**Your goal:**
Among the entries below, find the lines with the word "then" and return them.

+++ Input material

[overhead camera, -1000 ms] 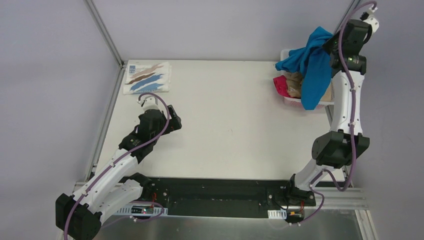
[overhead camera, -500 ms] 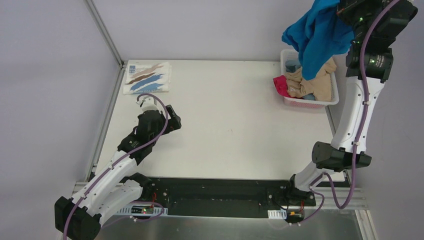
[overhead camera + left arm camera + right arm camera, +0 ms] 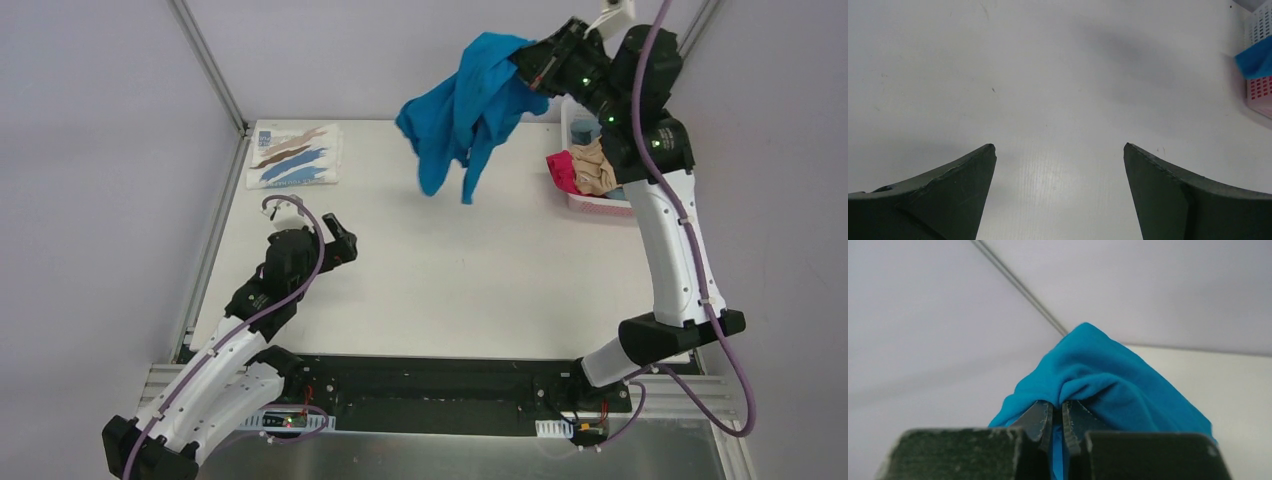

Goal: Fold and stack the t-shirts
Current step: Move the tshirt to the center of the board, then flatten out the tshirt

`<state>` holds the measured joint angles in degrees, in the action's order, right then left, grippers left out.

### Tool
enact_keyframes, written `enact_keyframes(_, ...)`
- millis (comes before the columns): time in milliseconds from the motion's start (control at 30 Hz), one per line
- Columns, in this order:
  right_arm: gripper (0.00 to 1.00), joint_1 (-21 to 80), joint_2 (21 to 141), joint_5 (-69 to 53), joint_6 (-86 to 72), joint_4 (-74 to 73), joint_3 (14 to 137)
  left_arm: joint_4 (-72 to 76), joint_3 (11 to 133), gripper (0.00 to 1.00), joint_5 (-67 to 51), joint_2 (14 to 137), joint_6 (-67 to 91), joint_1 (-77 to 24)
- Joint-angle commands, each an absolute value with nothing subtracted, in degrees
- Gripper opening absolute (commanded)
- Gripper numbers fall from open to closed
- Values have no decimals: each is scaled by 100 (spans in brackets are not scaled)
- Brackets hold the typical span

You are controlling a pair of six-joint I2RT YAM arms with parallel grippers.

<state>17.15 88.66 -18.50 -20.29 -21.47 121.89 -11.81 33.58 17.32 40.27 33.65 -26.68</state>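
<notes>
The bright blue t-shirt (image 3: 465,115) is a soft, matte knit. It hangs in the air above the far part of the table (image 3: 480,270), bunched into loose vertical folds with two lobes trailing downward, and it touches no surface. In the right wrist view the cloth (image 3: 1108,375) forms a rounded peak that puckers into creases where it is pinched. The right gripper (image 3: 525,68) is raised high near the far right corner. Its dark fingers (image 3: 1040,417) are closed on a fold of this shirt with only a thin sliver of fabric between the pads. To its right, a white plastic mesh basket (image 3: 600,203) sits at the table's far right edge and contains a crumpled pink shirt (image 3: 562,172) and a crumpled beige shirt (image 3: 597,170). At the far left corner a white shirt printed with brown and blue brushstrokes (image 3: 293,154) lies folded flat as a neat rectangle. The table is a smooth, matte white board with faint scuffs. The left gripper (image 3: 340,240) is positioned low over the left half of the table. Its two dark, wedge-shaped fingers (image 3: 953,192) are spread wide apart, nothing is between them, and only bare tabletop is visible in the gap.
</notes>
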Motion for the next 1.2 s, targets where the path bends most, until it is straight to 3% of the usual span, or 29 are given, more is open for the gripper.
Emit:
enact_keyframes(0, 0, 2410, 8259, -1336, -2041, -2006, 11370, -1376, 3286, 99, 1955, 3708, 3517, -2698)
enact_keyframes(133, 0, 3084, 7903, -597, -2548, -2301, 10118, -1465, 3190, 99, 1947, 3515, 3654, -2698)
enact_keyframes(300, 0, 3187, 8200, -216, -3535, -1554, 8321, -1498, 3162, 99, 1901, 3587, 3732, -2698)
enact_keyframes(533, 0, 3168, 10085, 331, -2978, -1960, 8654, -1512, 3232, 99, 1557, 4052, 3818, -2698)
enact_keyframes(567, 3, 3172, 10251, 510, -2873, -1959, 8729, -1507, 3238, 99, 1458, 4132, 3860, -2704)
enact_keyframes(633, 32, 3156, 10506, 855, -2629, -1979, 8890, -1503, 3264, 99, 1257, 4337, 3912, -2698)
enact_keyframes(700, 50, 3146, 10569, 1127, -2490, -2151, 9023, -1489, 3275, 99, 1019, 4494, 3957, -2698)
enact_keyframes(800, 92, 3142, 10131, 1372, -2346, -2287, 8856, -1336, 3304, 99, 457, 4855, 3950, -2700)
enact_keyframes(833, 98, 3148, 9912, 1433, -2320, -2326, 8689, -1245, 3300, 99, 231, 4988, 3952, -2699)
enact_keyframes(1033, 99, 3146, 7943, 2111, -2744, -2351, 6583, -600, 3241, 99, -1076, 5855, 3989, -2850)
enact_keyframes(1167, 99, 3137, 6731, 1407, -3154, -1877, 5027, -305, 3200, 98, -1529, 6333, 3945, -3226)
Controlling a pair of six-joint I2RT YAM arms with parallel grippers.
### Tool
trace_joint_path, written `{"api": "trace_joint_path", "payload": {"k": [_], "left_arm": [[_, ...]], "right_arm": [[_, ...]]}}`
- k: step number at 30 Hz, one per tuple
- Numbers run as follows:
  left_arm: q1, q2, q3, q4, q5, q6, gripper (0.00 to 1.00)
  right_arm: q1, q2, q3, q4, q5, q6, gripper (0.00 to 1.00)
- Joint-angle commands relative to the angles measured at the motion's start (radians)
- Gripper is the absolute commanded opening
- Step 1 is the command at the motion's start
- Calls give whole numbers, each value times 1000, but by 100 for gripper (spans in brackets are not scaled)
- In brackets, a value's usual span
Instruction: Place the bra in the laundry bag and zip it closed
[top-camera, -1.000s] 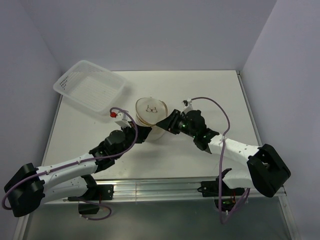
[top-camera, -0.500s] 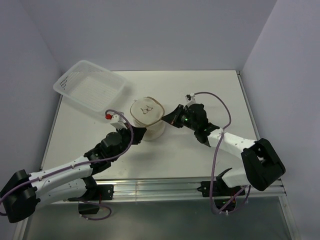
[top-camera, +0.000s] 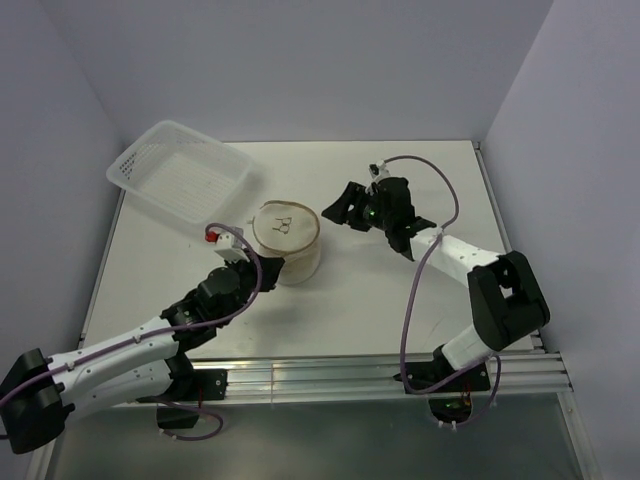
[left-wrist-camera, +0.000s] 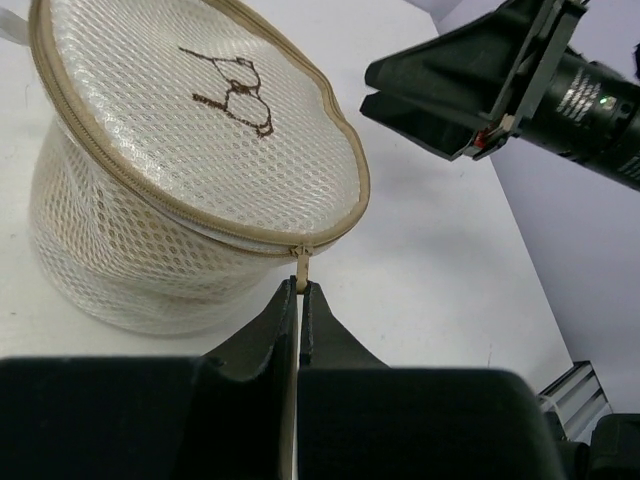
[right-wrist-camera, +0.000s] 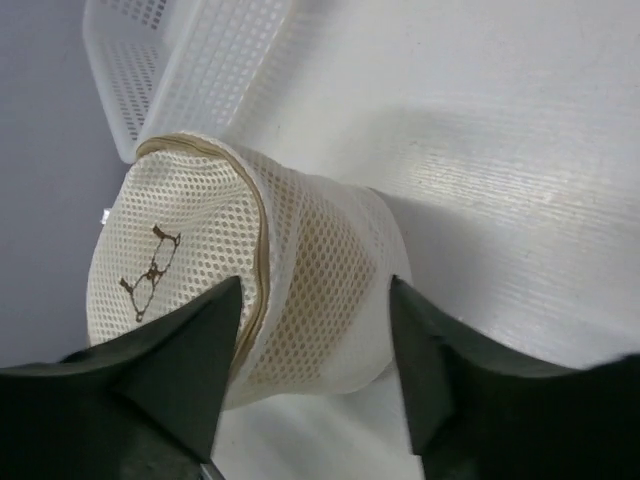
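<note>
Right now the left claw (left-wrist-camera: 298, 300) is pinched shut on the tan zipper pull (left-wrist-camera: 300, 268), which hangs from the hoop rim of the laundry bag (left-wrist-camera: 190, 150) just ahead of its tips. The bag stands upright on the counter (top-camera: 400, 290), its flap lid lying flat along the rim. The right claw (right-wrist-camera: 315, 290) gapes wide with nothing in it, the bag just beyond its tips and clear of both fingers. Bare counter runs behind that claw out to the right edge. Past the bag, a white basket (top-camera: 180, 180) sits tilted at the counter's far left corner, close to the bag; whether they touch I cannot tell
</note>
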Motion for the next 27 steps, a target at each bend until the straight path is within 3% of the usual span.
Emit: {"api": "trace_joint_path", "payload": {"k": [1, 7, 13, 15, 19, 22, 27], "left_arm": [[-4, 75, 46, 99, 54, -2, 0], [-4, 181, 113, 180, 111, -18, 0], [-4, 191, 103, 183, 134, -38, 0], [-4, 180, 94, 183, 132, -42, 0], [-4, 160, 74, 171, 119, -47, 0], [-4, 137, 60, 169, 116, -42, 0], [-4, 112, 48, 151, 109, -36, 0]], "right_arm": [[24, -105, -22, -32, 64, -17, 72], [162, -292, -225, 46, 115, 117, 73], [228, -283, -236, 122, 100, 184, 67], [228, -256, -216, 132, 95, 189, 61], [228, -236, -194, 131, 142, 187, 37], [225, -228, -180, 122, 155, 180, 32], [217, -210, -168, 122, 175, 177, 14]]}}
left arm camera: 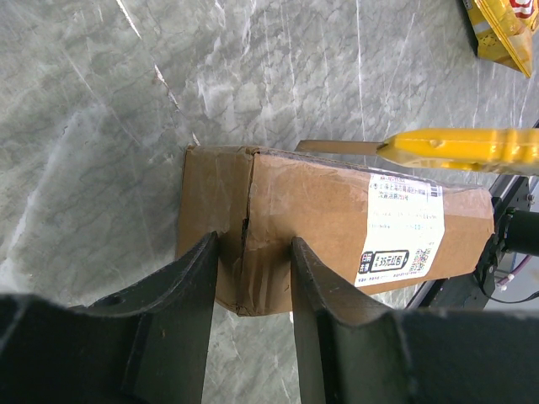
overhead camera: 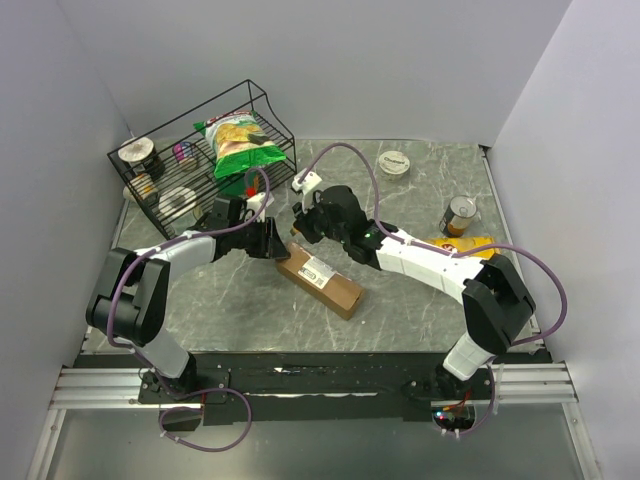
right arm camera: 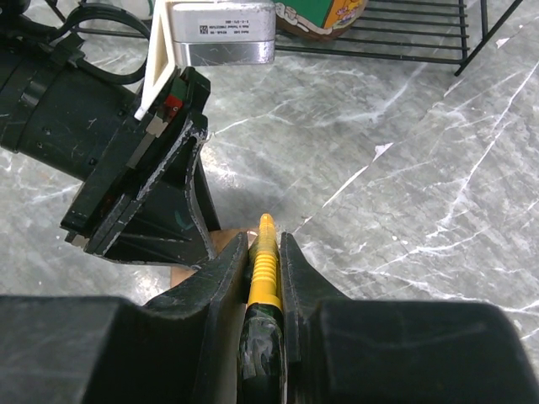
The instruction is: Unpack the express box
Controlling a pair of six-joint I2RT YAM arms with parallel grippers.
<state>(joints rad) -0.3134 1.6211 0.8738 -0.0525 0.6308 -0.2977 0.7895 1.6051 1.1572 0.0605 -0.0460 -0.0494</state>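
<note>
The express box (overhead camera: pixel 320 278), a long brown carton with a white label (left arm camera: pixel 400 223) facing up, lies diagonally mid-table. My left gripper (overhead camera: pixel 272 240) is over its upper-left end. Its fingertips (left arm camera: pixel 206 252) rest on the box's top face, one on each side of a crease, and the jaws stand apart (left arm camera: pixel 253 248). My right gripper (overhead camera: pixel 303 222) is shut on a yellow cutter (right arm camera: pixel 264 261). The cutter (left arm camera: pixel 459 149) lies along the box's far edge, with its tip touching the cardboard. The left gripper's body (right arm camera: pixel 143 181) is close in front of it.
A black wire rack (overhead camera: pixel 275 120) at the back left holds a green chip bag (overhead camera: pixel 240 140) and cans. A white round lid (overhead camera: pixel 396 163) lies at the back. A tin (overhead camera: pixel 460 215) and a yellow chip bag (overhead camera: pixel 465 245) sit to the right.
</note>
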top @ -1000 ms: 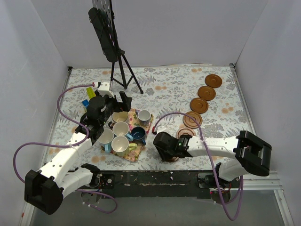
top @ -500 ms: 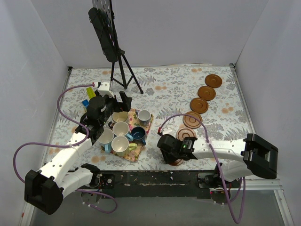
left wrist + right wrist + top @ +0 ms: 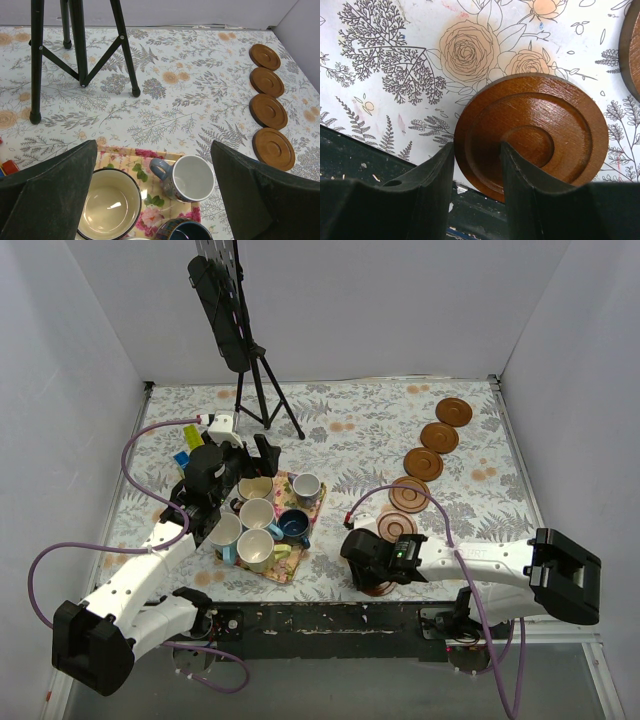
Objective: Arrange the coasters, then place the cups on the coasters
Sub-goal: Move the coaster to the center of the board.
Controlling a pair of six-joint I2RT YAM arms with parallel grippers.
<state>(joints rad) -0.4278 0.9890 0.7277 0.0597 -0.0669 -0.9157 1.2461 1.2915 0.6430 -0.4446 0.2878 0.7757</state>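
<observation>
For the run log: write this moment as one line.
right hand: shut on sixth coaster rim | left hand: open, above cups | other coasters: five in a row | cups on coasters: none

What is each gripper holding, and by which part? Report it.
The right gripper grips the round reddish-brown wooden coaster by its rim, which sits between the two fingers. The left gripper is open and holds nothing.

Glossy varnished wood with fine turning lines on the coaster (image 3: 540,135). Smooth glazed ceramic on the cups (image 3: 192,177). Matt printed floral covering over the table (image 3: 200,100). Matt, slightly grainy black plastic for the fingers (image 3: 425,195).
</observation>
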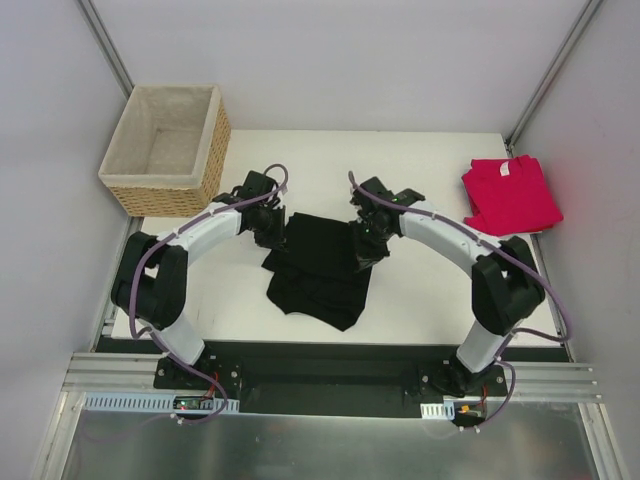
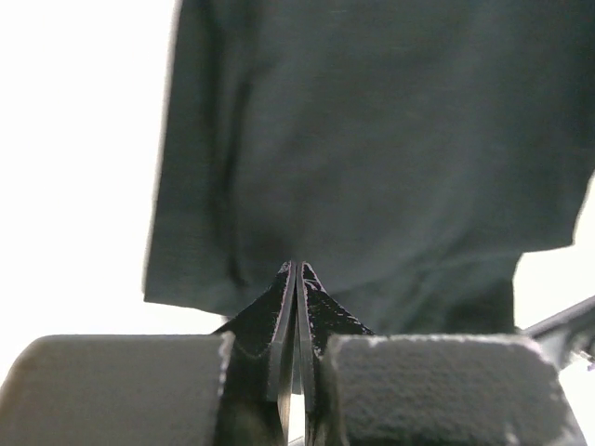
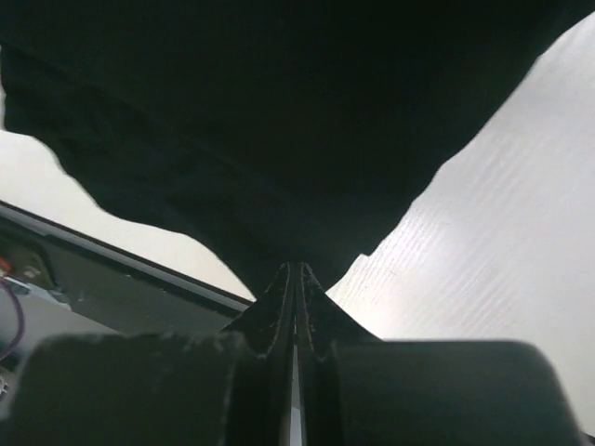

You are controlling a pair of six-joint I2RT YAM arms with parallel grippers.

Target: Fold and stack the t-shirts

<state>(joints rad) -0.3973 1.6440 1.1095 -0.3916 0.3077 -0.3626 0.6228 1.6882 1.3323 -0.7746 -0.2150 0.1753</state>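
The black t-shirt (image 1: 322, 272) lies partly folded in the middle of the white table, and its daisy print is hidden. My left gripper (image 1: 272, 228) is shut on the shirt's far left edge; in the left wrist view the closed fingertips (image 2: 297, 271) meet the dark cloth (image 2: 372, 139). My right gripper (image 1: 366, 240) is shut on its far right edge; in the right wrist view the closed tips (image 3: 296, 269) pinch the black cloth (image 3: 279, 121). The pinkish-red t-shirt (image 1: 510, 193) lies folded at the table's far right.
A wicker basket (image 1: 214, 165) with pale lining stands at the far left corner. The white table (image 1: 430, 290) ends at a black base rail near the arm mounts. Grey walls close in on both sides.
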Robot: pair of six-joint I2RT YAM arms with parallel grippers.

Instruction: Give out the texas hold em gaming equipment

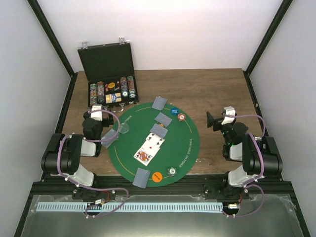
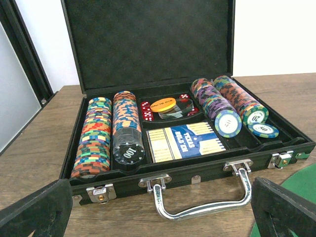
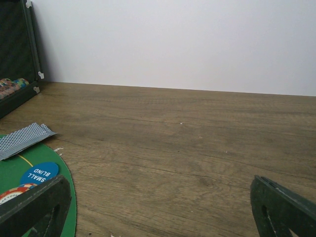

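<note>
- My left gripper [image 2: 158, 211] hangs wide open, facing the open black case [image 2: 197, 170] at the table's [image 3: 197, 148] far-left corner.
- My right gripper [image 3: 158, 212] is spread open over the table, beside the green mat's [image 1: 183, 144] right edge.
- Cards [image 1: 148, 148] line the mat's middle, and discs [image 1: 157, 176] sit near its far, left and near edges.

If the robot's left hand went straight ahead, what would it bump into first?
Most likely the shiny handle on the front of the black case: it lies straight ahead between the left gripper's open fingers. How close is hard to judge.
</note>
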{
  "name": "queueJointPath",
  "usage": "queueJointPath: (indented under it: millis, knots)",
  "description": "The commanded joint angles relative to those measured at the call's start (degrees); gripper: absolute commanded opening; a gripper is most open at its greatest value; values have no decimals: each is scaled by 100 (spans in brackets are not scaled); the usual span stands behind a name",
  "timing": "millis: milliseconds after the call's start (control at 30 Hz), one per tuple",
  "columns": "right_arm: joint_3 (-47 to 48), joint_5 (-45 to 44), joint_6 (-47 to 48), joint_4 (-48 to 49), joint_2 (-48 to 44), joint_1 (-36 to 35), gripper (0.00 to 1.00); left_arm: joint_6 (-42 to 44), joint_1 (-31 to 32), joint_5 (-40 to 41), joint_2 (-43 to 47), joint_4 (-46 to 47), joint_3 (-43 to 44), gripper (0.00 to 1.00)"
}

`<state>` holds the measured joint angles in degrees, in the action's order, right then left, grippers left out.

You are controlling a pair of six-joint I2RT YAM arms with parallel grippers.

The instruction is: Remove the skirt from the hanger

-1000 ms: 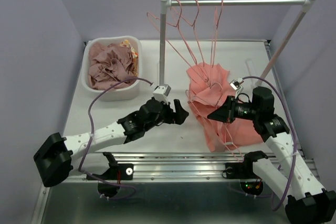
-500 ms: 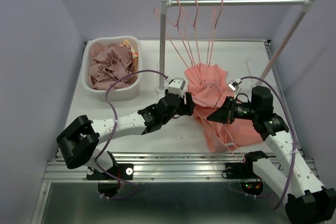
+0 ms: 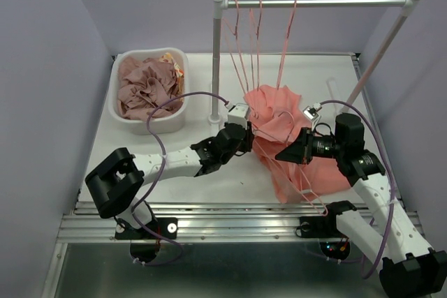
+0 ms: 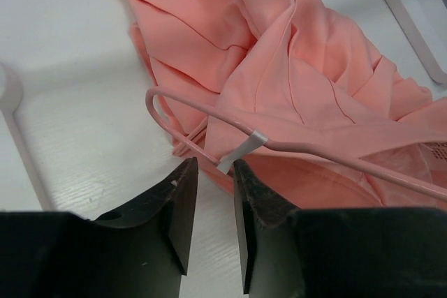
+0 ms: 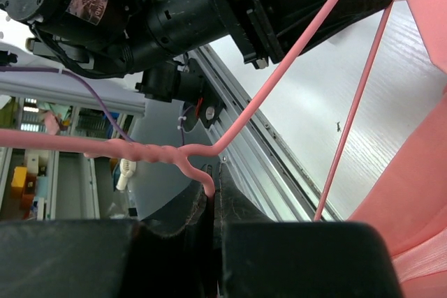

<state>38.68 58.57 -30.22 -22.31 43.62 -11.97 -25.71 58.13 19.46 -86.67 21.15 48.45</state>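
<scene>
The salmon skirt (image 3: 288,127) lies crumpled on the table under the rack, still threaded on a pink wire hanger (image 4: 328,151). My left gripper (image 3: 250,137) is at the skirt's left edge. In the left wrist view its jaws (image 4: 215,167) stand a narrow gap apart with bare table between them, and the hanger's silver clip (image 4: 241,150) and the skirt's hem (image 4: 279,54) sit right at the tips. My right gripper (image 3: 283,153) is shut on the hanger's twisted neck (image 5: 202,176), with the wire (image 5: 279,82) running away from it and skirt cloth (image 5: 419,193) at the right.
A white tub (image 3: 149,122) heaped with dusty-pink clothes stands at the back left. The clothes rack's post (image 3: 216,61) rises just behind my left gripper, and its bar (image 3: 314,3) carries several empty pink hangers (image 3: 251,40). A metal rail (image 3: 230,211) runs along the near edge.
My left arm has swung right, from mid-table to the skirt's left edge, and its jaws have narrowed from wide open. The hangers on the bar have swung. The right arm has stayed put.
</scene>
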Motion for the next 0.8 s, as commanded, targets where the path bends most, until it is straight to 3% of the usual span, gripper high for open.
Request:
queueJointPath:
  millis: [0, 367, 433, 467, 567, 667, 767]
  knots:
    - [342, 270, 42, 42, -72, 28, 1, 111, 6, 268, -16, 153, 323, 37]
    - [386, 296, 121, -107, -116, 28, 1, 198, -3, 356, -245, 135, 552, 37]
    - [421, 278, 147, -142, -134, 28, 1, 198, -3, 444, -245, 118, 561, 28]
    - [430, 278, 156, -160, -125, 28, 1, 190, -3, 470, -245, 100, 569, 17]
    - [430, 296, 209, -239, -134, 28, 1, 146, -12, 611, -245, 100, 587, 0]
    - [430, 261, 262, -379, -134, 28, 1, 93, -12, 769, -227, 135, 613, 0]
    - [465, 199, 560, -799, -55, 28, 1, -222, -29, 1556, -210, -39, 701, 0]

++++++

**Result of the task:**
Current step: Move the tshirt to the center of the board, then flatten out the tshirt
`<state>` holds the measured joint angles in degrees, in the action's order, right then left, grippers left out.
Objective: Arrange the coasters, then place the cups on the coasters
`<state>` holds the measured joint angles in degrees, in the action's order, right then left, grippers left out.

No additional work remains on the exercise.